**Task instructions:** Write out the records below from the first line through the line containing "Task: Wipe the", leaving out any pictures.

[Stored items from a collection]
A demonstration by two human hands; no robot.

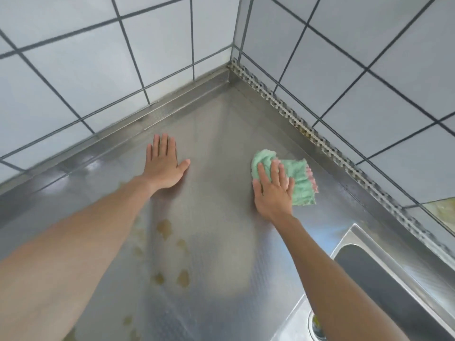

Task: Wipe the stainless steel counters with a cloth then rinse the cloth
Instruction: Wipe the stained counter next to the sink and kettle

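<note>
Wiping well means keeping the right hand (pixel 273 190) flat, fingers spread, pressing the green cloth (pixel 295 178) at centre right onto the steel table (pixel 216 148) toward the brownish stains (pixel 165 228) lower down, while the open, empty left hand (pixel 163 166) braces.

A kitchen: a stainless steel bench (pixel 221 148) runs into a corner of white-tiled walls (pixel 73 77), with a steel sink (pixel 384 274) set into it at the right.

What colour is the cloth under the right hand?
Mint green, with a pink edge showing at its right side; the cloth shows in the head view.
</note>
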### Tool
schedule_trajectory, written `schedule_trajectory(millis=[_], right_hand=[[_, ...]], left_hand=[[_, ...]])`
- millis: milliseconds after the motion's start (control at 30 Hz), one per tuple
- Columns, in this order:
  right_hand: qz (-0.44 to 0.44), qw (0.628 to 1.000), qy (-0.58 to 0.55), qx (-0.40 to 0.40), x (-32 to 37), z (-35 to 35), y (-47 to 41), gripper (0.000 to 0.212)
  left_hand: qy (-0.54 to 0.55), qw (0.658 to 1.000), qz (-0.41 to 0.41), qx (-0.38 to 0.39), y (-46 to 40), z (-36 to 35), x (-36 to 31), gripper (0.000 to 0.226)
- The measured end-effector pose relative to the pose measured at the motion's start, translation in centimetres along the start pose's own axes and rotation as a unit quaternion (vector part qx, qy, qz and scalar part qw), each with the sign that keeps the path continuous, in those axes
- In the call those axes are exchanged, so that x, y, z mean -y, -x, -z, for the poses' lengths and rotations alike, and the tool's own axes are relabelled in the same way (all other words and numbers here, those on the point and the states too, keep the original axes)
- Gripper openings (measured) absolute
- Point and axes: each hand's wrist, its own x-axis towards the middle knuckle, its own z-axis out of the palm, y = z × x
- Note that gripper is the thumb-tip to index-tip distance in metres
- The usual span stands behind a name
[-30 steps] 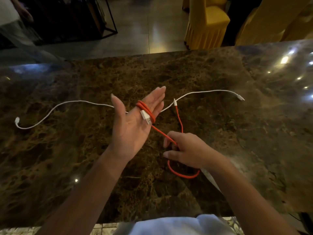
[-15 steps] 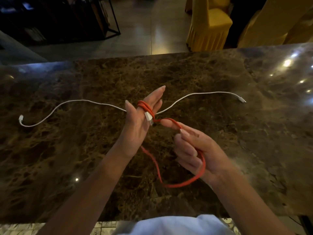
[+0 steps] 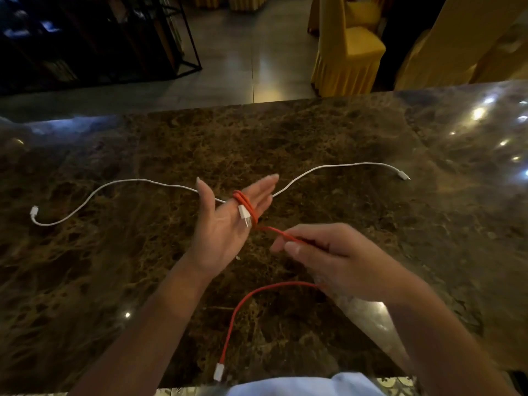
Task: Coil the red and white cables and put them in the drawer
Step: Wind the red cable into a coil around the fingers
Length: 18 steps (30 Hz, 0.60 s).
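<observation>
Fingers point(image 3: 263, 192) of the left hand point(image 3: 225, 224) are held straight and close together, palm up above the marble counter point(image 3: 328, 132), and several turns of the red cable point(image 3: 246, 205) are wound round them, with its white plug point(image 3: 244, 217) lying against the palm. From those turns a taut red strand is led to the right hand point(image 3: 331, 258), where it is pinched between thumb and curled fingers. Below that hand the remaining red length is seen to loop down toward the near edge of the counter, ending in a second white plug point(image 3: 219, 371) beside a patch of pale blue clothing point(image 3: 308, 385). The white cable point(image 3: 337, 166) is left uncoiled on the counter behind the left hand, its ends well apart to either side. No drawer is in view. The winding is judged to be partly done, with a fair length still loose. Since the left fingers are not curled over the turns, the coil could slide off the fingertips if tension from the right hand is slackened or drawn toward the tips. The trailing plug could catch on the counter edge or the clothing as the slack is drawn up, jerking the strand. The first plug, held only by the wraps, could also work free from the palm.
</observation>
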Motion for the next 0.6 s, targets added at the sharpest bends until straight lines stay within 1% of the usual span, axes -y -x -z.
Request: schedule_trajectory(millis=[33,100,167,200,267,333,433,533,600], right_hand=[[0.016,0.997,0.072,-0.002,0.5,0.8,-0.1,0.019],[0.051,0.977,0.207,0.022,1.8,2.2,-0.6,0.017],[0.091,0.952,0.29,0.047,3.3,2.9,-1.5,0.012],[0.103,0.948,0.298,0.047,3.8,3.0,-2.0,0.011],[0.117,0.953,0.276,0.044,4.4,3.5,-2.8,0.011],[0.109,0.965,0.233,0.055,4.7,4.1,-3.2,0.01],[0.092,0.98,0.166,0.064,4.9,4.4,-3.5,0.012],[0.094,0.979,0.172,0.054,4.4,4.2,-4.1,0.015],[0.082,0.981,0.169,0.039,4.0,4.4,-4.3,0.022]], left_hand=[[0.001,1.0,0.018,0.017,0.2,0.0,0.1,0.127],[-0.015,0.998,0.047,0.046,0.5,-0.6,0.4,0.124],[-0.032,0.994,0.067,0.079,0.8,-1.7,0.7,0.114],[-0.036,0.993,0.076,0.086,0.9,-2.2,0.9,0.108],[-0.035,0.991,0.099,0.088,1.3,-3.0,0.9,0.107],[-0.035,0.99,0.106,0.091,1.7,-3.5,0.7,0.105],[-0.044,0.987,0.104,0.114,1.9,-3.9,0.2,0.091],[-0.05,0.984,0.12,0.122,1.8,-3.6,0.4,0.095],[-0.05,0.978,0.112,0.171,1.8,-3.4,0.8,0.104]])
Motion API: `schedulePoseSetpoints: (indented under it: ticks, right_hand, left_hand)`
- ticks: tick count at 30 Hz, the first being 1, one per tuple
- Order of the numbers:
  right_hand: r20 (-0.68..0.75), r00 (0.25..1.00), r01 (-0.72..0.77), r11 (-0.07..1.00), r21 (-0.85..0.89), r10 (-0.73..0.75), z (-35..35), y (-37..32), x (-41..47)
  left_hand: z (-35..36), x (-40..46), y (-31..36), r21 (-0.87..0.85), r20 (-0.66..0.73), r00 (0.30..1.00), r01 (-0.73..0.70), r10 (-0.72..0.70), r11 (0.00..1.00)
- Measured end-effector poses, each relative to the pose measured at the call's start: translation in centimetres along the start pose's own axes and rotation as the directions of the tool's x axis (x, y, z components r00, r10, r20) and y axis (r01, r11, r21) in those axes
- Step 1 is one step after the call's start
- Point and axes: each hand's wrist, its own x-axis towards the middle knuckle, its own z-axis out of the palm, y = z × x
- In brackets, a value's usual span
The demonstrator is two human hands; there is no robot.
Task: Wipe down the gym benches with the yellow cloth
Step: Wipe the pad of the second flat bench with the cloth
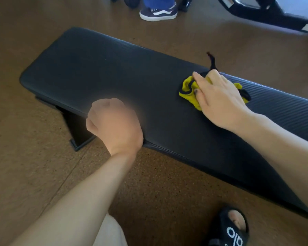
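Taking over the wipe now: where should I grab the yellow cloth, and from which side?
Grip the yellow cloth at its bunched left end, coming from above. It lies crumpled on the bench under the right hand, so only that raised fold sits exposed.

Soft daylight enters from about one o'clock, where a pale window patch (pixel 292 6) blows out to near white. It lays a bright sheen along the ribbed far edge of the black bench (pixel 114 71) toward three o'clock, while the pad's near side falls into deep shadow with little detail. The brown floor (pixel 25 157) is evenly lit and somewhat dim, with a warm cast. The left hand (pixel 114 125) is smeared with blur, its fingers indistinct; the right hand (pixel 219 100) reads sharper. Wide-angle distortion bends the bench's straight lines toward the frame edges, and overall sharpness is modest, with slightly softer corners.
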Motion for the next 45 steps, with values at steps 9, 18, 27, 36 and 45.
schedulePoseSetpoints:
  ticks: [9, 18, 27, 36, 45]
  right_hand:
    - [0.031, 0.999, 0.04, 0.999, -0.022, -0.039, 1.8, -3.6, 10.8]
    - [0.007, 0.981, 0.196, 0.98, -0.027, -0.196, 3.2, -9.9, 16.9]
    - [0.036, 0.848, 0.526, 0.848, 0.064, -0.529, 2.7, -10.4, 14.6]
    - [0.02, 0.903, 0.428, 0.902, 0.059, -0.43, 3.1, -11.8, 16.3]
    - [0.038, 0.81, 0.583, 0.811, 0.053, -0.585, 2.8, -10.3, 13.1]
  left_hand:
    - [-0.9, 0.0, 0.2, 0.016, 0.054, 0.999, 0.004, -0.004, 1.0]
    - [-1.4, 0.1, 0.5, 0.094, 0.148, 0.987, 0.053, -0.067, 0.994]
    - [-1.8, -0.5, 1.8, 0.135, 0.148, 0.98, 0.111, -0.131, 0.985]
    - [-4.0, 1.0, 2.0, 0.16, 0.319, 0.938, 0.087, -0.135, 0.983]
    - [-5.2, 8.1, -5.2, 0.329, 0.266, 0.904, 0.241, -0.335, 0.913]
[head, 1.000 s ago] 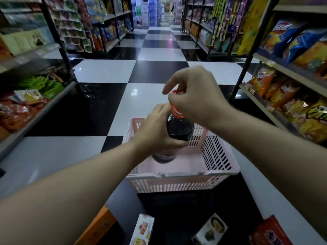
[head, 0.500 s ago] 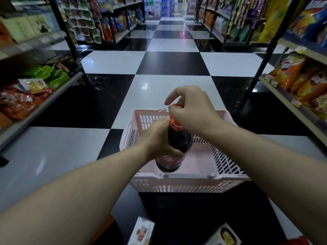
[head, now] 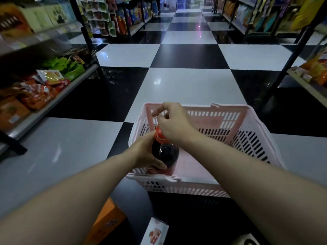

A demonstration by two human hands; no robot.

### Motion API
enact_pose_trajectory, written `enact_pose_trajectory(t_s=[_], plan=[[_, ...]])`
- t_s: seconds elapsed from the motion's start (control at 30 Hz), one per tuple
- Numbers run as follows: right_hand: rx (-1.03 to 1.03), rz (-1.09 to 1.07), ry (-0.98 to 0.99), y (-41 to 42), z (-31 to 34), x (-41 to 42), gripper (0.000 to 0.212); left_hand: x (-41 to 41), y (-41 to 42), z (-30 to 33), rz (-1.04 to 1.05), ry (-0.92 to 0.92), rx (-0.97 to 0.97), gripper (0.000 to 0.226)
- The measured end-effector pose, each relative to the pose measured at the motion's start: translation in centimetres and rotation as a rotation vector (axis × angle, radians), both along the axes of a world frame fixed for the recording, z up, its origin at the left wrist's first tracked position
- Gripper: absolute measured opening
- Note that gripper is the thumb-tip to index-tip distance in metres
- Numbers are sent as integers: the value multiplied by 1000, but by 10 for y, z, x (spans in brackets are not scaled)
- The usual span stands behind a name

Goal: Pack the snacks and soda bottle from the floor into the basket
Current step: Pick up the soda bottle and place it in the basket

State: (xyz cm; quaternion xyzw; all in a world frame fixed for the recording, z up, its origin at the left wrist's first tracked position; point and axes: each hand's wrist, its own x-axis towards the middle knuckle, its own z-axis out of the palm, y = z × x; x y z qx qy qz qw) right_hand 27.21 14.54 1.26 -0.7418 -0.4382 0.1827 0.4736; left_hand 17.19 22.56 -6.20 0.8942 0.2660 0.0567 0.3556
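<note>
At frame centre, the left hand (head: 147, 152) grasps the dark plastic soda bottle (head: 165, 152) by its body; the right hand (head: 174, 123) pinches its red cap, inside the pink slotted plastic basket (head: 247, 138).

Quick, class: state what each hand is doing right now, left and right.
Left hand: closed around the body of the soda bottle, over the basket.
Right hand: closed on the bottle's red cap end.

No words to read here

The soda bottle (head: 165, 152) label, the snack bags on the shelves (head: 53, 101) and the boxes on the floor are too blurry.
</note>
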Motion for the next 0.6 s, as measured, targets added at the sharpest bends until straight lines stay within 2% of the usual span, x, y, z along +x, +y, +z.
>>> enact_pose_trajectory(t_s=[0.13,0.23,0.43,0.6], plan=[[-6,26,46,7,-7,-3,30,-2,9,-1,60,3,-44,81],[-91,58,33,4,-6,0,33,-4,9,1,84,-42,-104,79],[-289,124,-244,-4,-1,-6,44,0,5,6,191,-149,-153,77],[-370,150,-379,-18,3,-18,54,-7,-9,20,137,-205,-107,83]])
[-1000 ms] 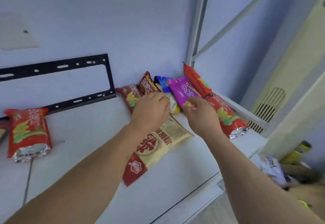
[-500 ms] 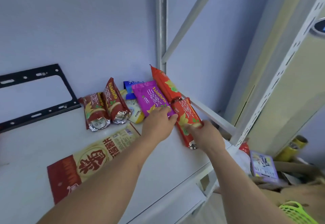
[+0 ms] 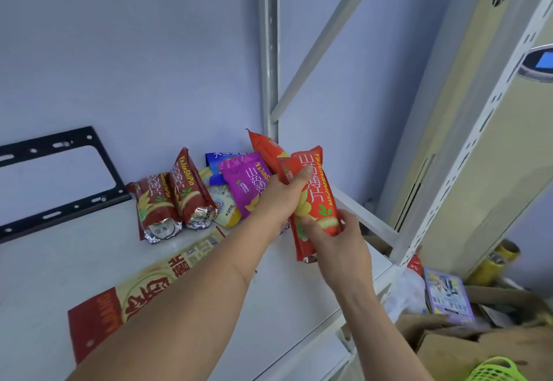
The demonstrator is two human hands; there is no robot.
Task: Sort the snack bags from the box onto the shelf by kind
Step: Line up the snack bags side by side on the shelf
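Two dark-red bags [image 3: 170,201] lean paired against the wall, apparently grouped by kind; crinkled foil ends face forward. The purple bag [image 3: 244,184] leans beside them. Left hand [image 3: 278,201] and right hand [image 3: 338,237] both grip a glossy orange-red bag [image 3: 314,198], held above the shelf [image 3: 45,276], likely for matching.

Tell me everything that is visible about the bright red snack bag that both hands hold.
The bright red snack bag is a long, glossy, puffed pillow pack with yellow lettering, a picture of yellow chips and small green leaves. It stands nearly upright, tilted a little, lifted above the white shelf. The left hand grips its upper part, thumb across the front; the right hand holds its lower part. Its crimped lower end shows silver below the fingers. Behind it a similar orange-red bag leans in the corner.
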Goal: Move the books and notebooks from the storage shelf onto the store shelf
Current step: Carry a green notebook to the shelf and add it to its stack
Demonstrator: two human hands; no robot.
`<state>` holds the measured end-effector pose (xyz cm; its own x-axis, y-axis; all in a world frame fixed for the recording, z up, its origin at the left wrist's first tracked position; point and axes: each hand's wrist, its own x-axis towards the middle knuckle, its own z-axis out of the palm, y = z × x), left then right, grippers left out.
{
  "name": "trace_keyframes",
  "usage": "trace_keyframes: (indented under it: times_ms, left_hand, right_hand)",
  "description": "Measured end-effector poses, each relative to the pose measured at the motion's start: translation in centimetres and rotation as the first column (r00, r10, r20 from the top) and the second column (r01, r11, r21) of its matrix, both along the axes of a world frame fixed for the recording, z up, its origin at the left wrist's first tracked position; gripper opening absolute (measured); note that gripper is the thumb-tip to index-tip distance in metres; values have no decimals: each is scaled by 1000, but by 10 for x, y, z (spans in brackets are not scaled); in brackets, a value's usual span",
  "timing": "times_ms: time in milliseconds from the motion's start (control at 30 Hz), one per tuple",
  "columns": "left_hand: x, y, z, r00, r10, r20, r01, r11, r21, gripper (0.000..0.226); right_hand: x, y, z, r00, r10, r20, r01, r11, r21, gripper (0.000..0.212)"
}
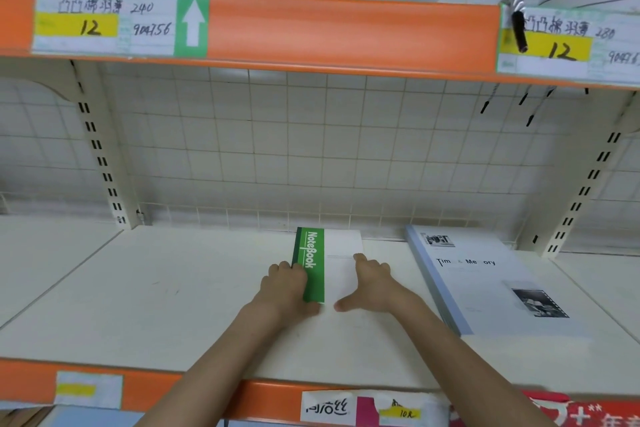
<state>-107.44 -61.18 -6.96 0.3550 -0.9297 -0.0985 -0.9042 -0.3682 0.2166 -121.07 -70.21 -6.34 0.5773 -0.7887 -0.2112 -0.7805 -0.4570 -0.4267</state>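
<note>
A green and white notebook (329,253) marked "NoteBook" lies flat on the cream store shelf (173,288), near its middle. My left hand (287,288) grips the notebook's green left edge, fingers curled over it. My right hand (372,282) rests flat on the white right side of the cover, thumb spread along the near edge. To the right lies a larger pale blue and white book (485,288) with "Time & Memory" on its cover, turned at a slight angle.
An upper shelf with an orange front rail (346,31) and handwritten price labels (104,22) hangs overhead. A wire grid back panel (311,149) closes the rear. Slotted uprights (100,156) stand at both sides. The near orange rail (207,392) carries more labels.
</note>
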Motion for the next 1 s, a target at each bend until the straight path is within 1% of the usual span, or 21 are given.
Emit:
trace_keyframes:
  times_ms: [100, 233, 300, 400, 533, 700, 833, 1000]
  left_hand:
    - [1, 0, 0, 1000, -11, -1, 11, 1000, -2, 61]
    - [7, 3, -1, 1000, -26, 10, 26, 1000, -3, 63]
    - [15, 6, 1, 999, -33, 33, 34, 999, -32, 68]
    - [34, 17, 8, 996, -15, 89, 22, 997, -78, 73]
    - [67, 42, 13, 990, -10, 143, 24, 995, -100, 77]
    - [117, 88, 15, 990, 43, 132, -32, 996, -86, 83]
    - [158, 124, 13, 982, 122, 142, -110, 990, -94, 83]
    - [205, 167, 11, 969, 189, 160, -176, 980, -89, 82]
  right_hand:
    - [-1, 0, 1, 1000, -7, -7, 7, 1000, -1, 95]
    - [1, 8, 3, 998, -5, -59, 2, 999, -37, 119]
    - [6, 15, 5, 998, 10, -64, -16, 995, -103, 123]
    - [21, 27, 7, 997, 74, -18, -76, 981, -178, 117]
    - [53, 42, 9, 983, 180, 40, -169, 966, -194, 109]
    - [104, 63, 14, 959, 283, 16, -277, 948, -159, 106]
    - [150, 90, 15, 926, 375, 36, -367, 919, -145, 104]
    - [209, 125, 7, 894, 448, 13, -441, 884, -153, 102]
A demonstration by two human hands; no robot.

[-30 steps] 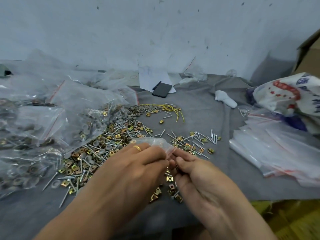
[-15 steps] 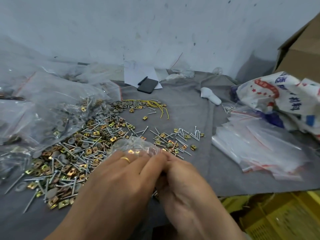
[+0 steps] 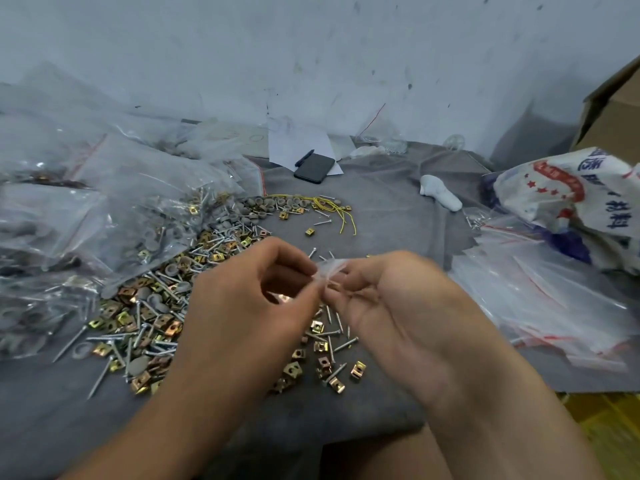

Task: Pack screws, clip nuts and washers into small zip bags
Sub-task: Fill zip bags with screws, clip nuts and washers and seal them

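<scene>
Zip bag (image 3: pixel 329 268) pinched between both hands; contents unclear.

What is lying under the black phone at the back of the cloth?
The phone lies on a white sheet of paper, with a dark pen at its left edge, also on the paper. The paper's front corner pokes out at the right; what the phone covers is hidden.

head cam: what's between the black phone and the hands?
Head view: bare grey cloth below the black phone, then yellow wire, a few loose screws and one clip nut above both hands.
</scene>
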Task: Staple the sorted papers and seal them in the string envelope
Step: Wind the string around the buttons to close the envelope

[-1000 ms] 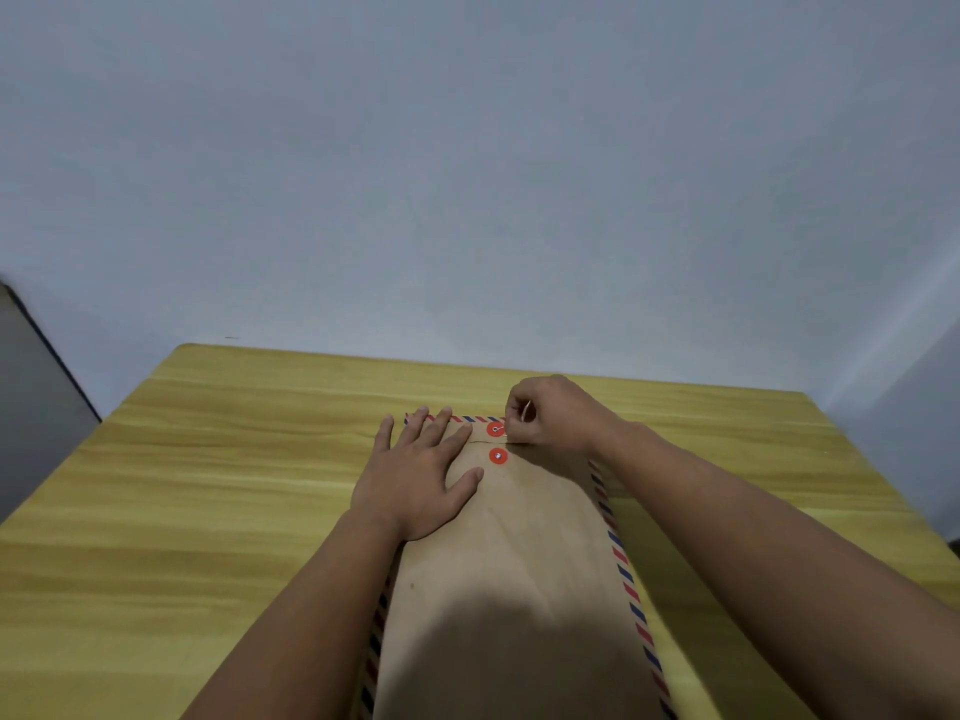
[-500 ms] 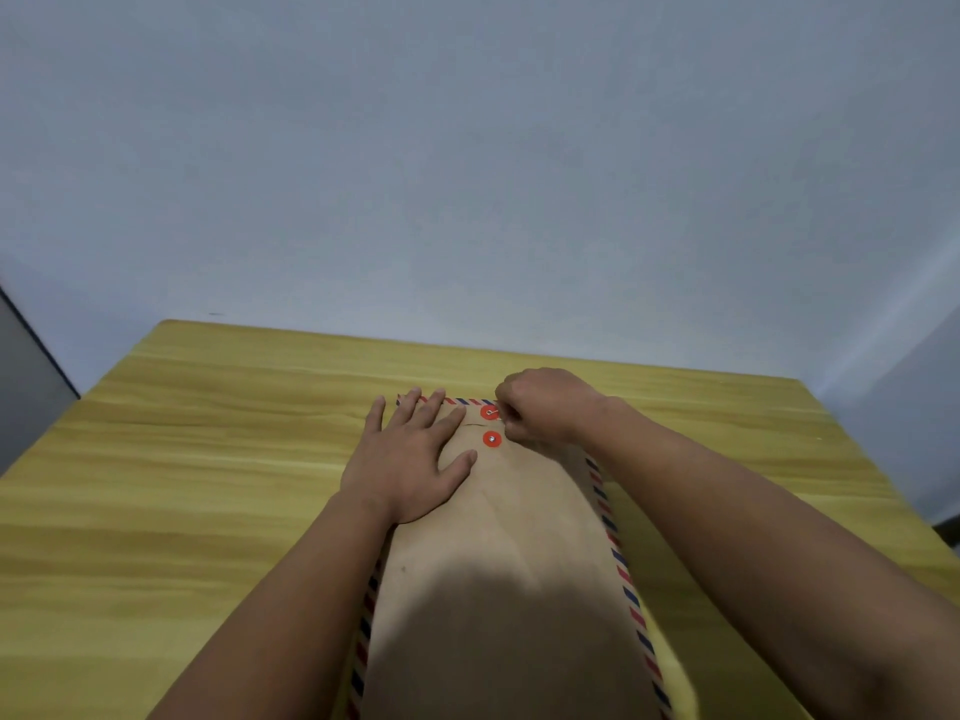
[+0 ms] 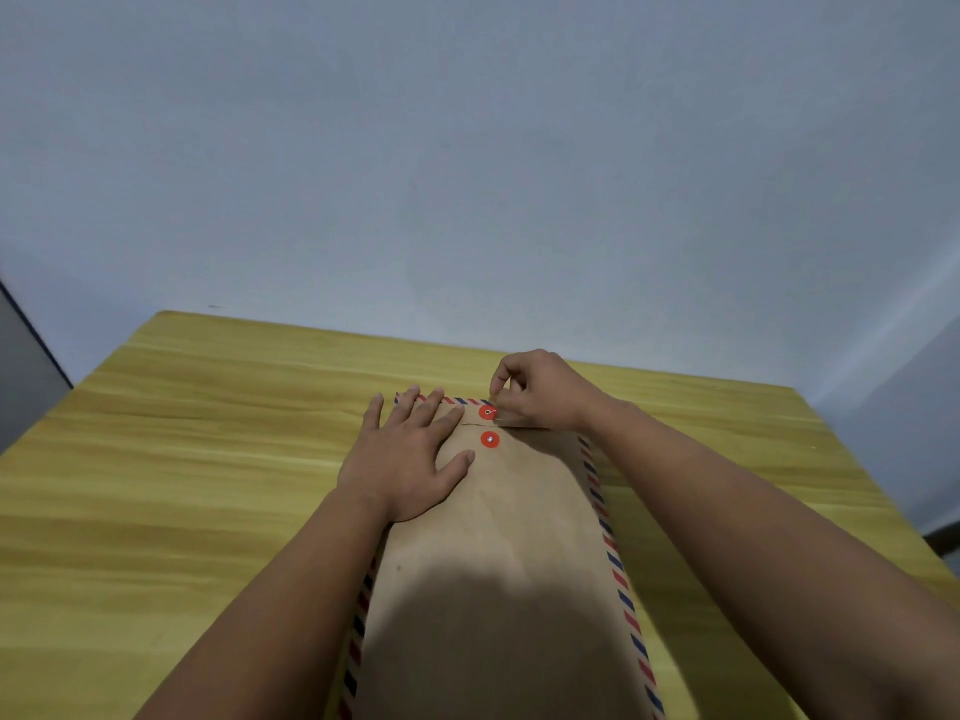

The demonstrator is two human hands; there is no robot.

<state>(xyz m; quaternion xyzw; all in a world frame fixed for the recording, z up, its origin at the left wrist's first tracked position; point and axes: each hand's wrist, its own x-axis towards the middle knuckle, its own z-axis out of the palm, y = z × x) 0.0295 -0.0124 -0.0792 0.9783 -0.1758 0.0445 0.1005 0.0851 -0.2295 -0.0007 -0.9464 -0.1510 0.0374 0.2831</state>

**Final answer:**
A demonstration by two human hands; no robot.


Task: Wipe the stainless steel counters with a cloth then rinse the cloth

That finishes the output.